## Project 1: Lexical Normalisation of Twitter Data

---
### Overview

The goal of this Project is to assess the performance of some spelling correction methods on the problem
of tweet normalisation, and to express the knowledge that you have gained in a technical report. This
aims to reinforce concepts in approximate matching and evaluation, and to strengthen your skills in data
analysis and problem solving.

### Deliverables

1. One or more programs, implemented in one or more programming languages, which must:
    - Determine the best match(es) for a token, with respect to a reference collection (dictionary)
    - Process the data input file(s), to determine the best match for each token
    - Evaluate the matches, with respect to the truly intended words, using one or more evaluation
       metrics
2. A README thatbrieflydetails how your program(s) work(s). You may use any external re-
    sources for your program(s) that you wish: you must indicate these, and where you obtained
    them, in your README. The program(s) and README are required submission elements, but
    will not typically be directly assessed.
3. A technical report, of 1000–1600 words, which must:
    - Give a short description of the problem and data set
    - Brieflysummarise some relevant literature
    - Briefly explain the approximate matching technique(s), and how it is (they are) used
    - Present the results, in terms of the evaluation metric(s) and illustrative examples
    - Contextualise the system’s behaviour, based on the (admittedly incomplete) understanding
       from the subject materials
    - Clearlydemonstrate some knowledge about the problem

### Assessment Criteria

Method: (20% of the marks available)
You will attempt a representative sample of approximate matching techniques, which is adequate for
deriving some knowledge about the problem of tweet normalisation. You will evaluate your method(s)
formally.

Critical Analysis: (50% of the marks available)
You will explain the practical behaviour of your systems, referring to the theoretical behaviour where
appropriate. You will support your observations with evidence, in terms of illustrative examples and
evaluation metrics. You will derive some knowledge about the problem of tweet normalisation.

Report Quality: (30% of the marks available)
You will produce a formal report, which is commensurate in style and structure with a (short) research
paper. You must express your ideas clearly and concisely, and remain within the word limit (1000-
words). You will include a short summary of related research.

We will post a marking rubric to indicate what we will be looking for in each of these categories
when marking.

---
### Read Me

The data package is in 6 files:

      README.txt: this file, which describes the data and its format.

      {labelled,unlabelled}-tweets.txt: A list of tweets, one per line.  Each tweet
      is comprised of a space-delimited list of tokens.

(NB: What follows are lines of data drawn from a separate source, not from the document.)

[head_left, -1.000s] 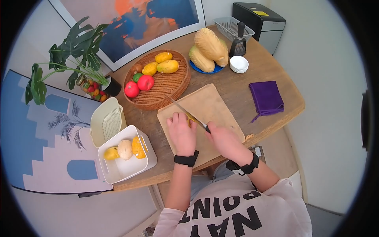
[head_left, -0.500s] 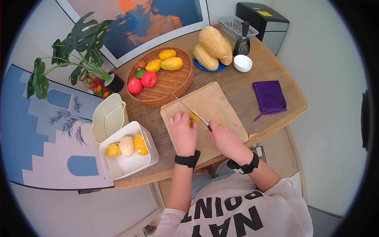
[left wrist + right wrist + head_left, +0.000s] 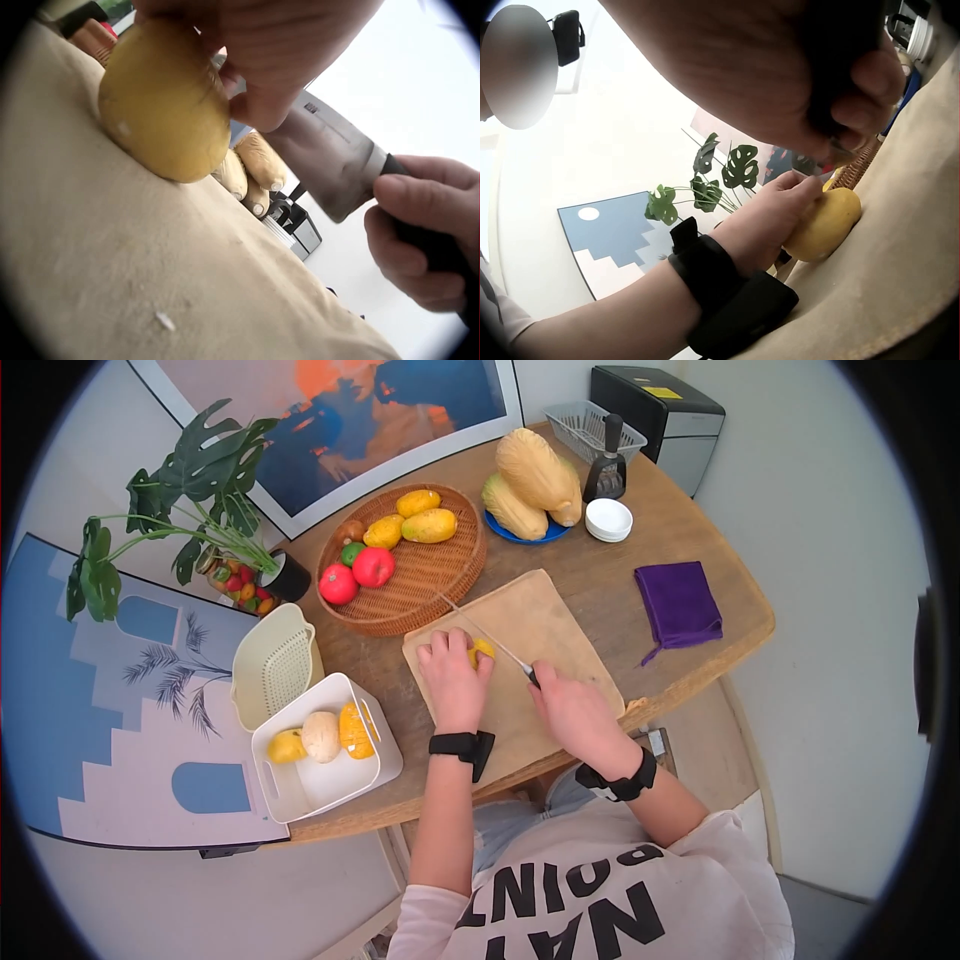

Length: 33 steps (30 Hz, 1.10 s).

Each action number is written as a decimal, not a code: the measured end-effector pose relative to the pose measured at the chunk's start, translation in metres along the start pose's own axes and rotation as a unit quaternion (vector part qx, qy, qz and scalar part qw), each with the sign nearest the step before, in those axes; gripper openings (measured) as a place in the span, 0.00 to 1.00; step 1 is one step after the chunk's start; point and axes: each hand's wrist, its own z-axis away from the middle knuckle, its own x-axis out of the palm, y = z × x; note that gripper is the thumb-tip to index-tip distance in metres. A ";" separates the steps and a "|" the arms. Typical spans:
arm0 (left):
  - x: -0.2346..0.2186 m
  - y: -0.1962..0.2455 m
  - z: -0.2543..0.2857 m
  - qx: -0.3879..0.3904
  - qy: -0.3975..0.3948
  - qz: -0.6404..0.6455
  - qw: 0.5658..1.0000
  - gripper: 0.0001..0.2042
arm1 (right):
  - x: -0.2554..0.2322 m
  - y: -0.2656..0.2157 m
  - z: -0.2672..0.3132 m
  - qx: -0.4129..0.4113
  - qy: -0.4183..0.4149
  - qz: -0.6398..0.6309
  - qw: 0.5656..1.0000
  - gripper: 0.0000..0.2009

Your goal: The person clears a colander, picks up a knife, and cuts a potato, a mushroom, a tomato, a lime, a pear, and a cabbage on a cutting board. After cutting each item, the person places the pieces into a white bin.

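On the wooden cutting board (image 3: pixel 545 622), my left hand (image 3: pixel 455 682) holds a smooth yellow oval fruit (image 3: pixel 161 105), fingers and thumb curled against its upper part. The left wrist view has the fruit resting on the board, its near side whole. My right hand (image 3: pixel 580 718) grips the black handle of a kitchen knife (image 3: pixel 326 150), whose broad blade stands raised on edge beside the fruit. From above, the blade passes just right of the fruit and points toward the basket. Left fingers hide part of the fruit and of the blade.
Behind the board, a round wicker basket (image 3: pixel 455 575) holds yellow and red produce. Left stand a white bin (image 3: pixel 330 790) with yellow and pale pieces and a pale green colander (image 3: pixel 275 665). A purple cloth pouch (image 3: pixel 680 605), white bowls (image 3: pixel 608 520) and squashes (image 3: pixel 540 475) lie right.
My left hand has shifted slightly left and away from me, its wrist turning. The fruit now shows left of the blade, which earlier overlapped it. My right hand keeps its grip on the knife.
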 end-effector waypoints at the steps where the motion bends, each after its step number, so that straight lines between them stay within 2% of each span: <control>1: 0.001 -0.001 0.001 -0.004 0.001 0.000 1.000 0.12 | 0.002 0.001 -0.002 -0.001 0.006 -0.005 1.000 0.10; 2: 0.002 -0.001 0.001 0.004 -0.001 -0.015 1.000 0.11 | 0.004 0.002 -0.004 -0.004 0.013 -0.010 1.000 0.10; 5: 0.003 0.004 -0.001 0.023 -0.006 -0.044 0.999 0.11 | 0.015 0.003 -0.008 0.029 -0.070 0.013 0.997 0.09; 11: 0.002 0.008 0.001 0.034 -0.010 -0.052 0.998 0.11 | -0.002 -0.008 -0.005 0.012 0.001 -0.015 1.000 0.08; 14: 0.002 0.010 -0.001 0.031 -0.019 -0.049 0.998 0.11 | 0.010 -0.002 -0.008 0.020 -0.053 0.026 0.998 0.08; 17: 0.005 0.008 -0.005 0.024 -0.011 -0.036 0.999 0.11 | 0.016 0.004 -0.009 0.023 -0.048 -0.019 0.998 0.10; 20: 0.006 0.002 0.001 0.026 -0.002 -0.035 0.999 0.11 | 0.011 -0.002 -0.004 0.011 -0.005 -0.031 0.999 0.10; 23: 0.007 0.000 0.000 0.018 -0.001 -0.028 0.999 0.11 | 0.009 -0.003 -0.004 0.000 -0.012 -0.007 1.000 0.07; 26: 0.007 -0.001 -0.006 0.015 0.005 -0.017 1.000 0.10 | 0.007 -0.002 -0.006 0.000 -0.032 -0.010 0.999 0.07; 29: 0.006 -0.005 0.000 0.012 0.003 -0.003 1.000 0.09 | 0.008 -0.005 -0.002 -0.013 -0.008 -0.033 0.999 0.10; 33: 0.007 -0.015 -0.001 0.009 0.006 0.018 1.000 0.09 | 0.014 -0.004 -0.004 -0.004 -0.034 -0.018 0.999 0.09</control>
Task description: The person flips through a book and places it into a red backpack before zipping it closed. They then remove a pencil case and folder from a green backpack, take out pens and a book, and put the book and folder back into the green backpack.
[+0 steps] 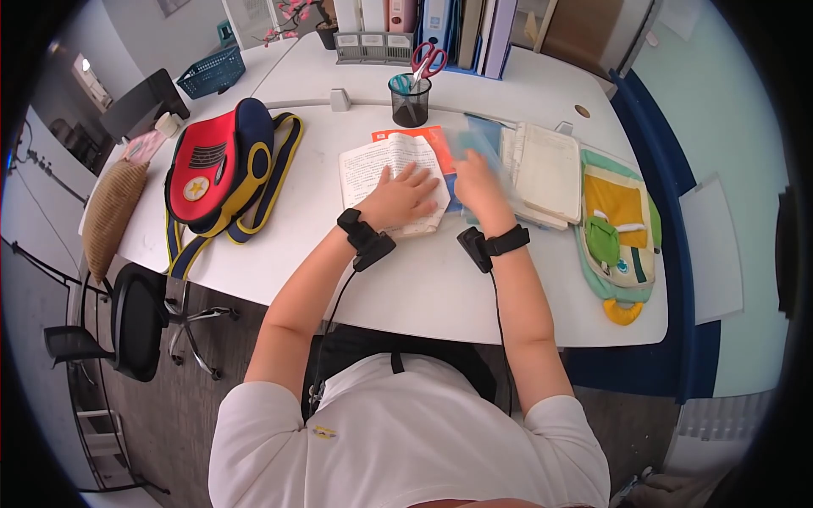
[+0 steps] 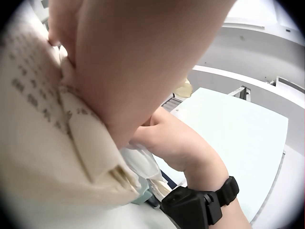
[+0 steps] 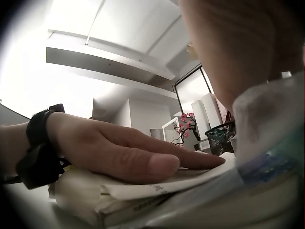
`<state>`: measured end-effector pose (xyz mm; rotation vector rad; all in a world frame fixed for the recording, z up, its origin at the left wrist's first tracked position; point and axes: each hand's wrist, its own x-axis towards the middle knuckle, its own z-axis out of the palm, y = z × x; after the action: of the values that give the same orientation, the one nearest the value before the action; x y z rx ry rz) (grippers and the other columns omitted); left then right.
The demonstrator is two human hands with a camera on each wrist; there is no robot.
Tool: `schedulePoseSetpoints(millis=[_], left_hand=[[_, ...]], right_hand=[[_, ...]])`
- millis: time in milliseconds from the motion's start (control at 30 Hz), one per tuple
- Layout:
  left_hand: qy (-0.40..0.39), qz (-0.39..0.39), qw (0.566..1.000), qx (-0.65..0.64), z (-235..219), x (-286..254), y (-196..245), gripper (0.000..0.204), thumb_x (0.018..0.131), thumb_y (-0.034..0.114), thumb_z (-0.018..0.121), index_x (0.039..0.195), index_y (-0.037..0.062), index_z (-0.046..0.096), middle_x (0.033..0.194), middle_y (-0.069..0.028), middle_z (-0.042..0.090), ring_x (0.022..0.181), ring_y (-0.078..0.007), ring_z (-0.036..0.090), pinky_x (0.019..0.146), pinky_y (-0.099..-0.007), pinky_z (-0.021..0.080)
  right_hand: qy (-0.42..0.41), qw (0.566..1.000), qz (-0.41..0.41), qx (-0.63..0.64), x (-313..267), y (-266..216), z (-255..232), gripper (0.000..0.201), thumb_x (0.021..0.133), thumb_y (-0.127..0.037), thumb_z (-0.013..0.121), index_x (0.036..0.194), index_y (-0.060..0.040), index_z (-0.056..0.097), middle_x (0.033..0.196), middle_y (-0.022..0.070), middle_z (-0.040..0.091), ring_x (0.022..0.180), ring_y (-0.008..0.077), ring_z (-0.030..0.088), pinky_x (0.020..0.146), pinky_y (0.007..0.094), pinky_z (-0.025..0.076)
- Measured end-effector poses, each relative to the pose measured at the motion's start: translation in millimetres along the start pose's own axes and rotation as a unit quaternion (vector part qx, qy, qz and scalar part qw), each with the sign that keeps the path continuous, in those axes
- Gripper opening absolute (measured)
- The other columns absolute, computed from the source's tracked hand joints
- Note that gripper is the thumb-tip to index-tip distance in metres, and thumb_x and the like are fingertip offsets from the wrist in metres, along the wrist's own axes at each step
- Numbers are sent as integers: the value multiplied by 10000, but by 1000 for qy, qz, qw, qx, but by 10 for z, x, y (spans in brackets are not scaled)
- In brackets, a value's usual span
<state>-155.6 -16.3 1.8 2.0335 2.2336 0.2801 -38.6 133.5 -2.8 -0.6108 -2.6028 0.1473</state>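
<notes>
My left hand (image 1: pixel 402 196) lies spread on an open book (image 1: pixel 362 173) with printed pages and curled edges. In the right wrist view, the left hand's straight fingers (image 3: pixel 190 160) rest along the page. My right hand (image 1: pixel 478 186) grips a translucent plastic book cover (image 1: pixel 471 146) just to the right of the book; the fingertips are hidden. The plastic (image 3: pixel 267 119) hangs below that hand in the right wrist view, overlapping the book's edge. Under and behind the book shows an orange-red cover (image 1: pixel 440 140). Worn open books (image 1: pixel 546 169) are stacked right of my right hand.
At the left of the white table (image 1: pixel 313 229) lies a red and navy backpack (image 1: pixel 207 165). A green and yellow backpack (image 1: pixel 614 224) lies at the right edge. Behind the books stand a mesh pen cup (image 1: pixel 410 108) with scissors (image 1: pixel 428 63) and a row of binders (image 1: pixel 457 34).
</notes>
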Motion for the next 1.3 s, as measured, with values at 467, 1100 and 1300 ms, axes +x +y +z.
schedulePoseSetpoints(millis=[467, 1100, 1300], left_hand=[[-34, 22, 999, 36, 54, 109, 62, 621, 908, 523, 316, 1412, 162, 269, 1461, -81, 273, 1377, -275, 166, 1070, -600, 83], [-142, -35, 983, 114, 45, 524, 150, 599, 904, 536, 311, 1420, 242, 233, 1498, 5, 183, 1382, -297, 137, 930, -770, 58], [-67, -2, 997, 36, 89, 526, 92, 607, 913, 481, 343, 1408, 137, 265, 1498, -53, 171, 1379, -296, 148, 963, -739, 69]], right_hand=[[-103, 995, -3, 6, -9, -77, -183, 298, 714, -89, 582, 1004, -23, 573, 1092, 134, 525, 1020, 316, 524, 828, 409, 471], [-199, 980, -10, 2, -40, -169, -321, 448, 677, -127, 638, 1107, -70, 524, 1158, 128, 493, 1049, 315, 515, 828, 408, 480], [-177, 984, 16, -3, -40, -215, -397, 427, 669, -125, 653, 1059, -30, 507, 1123, 158, 509, 1030, 328, 532, 813, 403, 493]])
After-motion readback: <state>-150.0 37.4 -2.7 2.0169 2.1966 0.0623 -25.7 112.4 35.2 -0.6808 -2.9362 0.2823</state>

The tweets have been
      case-folded, where any upper-case (English) characters have been converted to
      their lower-case equivalent.

      {labelled,unlabelled}-tokens.txt: A list of tokens, one per line. The tokens
      are drawn from the tweets above, excepts that tokens not containing at least
      one (English) alphabetical character - like "." or "!!" - have been excluded.
      The order of the tokens corresponds to the tweets; no indication of the tweet
      boundary is given, but this can be recovered from the tweets files as
      necessary.

  The format of these files follows.

  For the labelled tweets:
     
      Token TAB Code TAB Canonical_Form
     
  Where "Token" is drawn from the tweet text (suitably down-cased),
 
 "Canonical_Form" is the normalised version of the token, and "Code" can take
  one of three values: 
    
    IV - "in vocabulary", such that the form from the tweet was found in the
    dictionary, and is consequently not a candidate for normalisation. (There
    are some exceptions to this, which can be construed as mistakes in the
    data.)
    
    OOV - "out of vocabulary", such that the form of the token from the tweet
    was not found in the dictionary, and thus the token was a candidate for
    normalisation. In some cases, the canonical form is homologous (equivalent)
    to the un-normalised form. In other cases, they are different --- these are
    the "spelling mistakes" that need to be "corrected", in light of the
    Project requirements.
    
    NO - "not a normalisation candidate", such that the token was not
    considered in the normalisation process.
  
  For example:
    
        new     IV      new
    
  "new" is in the dictionary, so its canonical form is equivalent to its form 
  from the tweet.
    
        pix     OOV     pictures
    
  "pix" is not in the dictionary, and its canonical form is "pictures".
    
        #heatchuuuuu    NO      #heatchuuuuu
    
  "#heatchuuuuu" is not in the dictionary, but it is a Twitter hashtag, and 
  consequently was not regarded as a candidate for normalisation.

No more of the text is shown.